INSTRUCTIONS TO FOLLOW: Copy out each line in the material below that has the word "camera".

DATA:

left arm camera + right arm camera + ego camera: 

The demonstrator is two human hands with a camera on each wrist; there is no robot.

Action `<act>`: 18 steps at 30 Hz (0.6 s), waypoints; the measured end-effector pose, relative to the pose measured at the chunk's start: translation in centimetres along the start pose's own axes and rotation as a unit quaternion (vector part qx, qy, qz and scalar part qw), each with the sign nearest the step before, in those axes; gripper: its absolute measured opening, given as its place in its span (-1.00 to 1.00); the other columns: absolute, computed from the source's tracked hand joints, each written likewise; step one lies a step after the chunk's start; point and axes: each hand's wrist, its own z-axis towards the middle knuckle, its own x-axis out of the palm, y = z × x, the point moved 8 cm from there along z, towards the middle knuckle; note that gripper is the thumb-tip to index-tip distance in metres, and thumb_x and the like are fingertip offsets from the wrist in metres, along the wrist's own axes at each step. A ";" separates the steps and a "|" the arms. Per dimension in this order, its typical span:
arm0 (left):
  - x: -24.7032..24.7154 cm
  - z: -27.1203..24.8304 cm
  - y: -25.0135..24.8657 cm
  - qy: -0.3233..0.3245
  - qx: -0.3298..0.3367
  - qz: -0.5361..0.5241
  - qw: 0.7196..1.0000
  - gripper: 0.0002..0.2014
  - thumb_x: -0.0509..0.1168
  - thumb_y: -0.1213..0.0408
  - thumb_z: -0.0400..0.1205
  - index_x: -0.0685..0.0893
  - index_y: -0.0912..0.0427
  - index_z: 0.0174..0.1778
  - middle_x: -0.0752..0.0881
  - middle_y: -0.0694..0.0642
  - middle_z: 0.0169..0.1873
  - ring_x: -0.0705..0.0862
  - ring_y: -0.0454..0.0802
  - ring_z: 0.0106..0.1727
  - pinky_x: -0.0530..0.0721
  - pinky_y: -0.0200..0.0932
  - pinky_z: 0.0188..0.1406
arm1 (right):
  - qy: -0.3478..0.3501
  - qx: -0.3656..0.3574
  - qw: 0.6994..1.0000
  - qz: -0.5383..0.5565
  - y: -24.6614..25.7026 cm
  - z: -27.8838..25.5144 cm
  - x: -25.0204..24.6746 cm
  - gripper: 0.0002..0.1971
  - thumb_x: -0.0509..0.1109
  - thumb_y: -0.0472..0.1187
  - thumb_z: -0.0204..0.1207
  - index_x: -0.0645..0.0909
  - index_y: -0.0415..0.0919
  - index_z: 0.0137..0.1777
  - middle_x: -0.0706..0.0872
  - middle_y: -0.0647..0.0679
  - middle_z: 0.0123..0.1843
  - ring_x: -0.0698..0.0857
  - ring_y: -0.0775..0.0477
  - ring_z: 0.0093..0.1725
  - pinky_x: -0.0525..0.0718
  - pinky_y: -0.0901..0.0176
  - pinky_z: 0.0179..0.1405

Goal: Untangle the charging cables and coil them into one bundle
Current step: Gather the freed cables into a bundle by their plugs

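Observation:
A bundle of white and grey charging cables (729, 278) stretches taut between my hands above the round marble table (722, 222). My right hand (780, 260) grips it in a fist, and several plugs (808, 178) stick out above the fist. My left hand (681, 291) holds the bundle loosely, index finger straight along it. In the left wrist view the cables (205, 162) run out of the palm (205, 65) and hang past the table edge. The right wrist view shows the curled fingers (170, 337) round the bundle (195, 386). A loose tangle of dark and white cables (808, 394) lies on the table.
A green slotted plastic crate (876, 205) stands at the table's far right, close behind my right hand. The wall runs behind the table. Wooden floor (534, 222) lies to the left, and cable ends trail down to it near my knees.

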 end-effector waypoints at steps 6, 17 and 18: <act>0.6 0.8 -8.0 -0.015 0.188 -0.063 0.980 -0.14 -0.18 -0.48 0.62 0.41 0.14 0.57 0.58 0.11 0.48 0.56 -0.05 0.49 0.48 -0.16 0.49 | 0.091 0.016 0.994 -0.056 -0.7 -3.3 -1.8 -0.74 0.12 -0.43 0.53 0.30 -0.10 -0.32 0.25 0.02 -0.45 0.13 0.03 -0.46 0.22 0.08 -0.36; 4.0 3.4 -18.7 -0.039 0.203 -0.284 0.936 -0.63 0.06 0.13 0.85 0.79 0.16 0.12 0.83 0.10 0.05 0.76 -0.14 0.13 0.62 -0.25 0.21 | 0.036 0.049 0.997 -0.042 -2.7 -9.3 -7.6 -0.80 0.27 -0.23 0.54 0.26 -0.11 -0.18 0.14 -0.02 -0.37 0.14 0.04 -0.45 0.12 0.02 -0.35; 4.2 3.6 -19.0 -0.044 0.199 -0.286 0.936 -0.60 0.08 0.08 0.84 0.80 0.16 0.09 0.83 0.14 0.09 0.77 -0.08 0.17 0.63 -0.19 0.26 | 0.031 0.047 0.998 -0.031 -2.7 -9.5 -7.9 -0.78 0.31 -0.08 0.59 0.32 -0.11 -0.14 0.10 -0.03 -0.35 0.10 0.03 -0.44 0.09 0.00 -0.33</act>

EXERCISE ANSWER:
left arm camera + right arm camera + ego camera: 
The demonstrator is two human hands with a camera on each wrist; there is no robot.

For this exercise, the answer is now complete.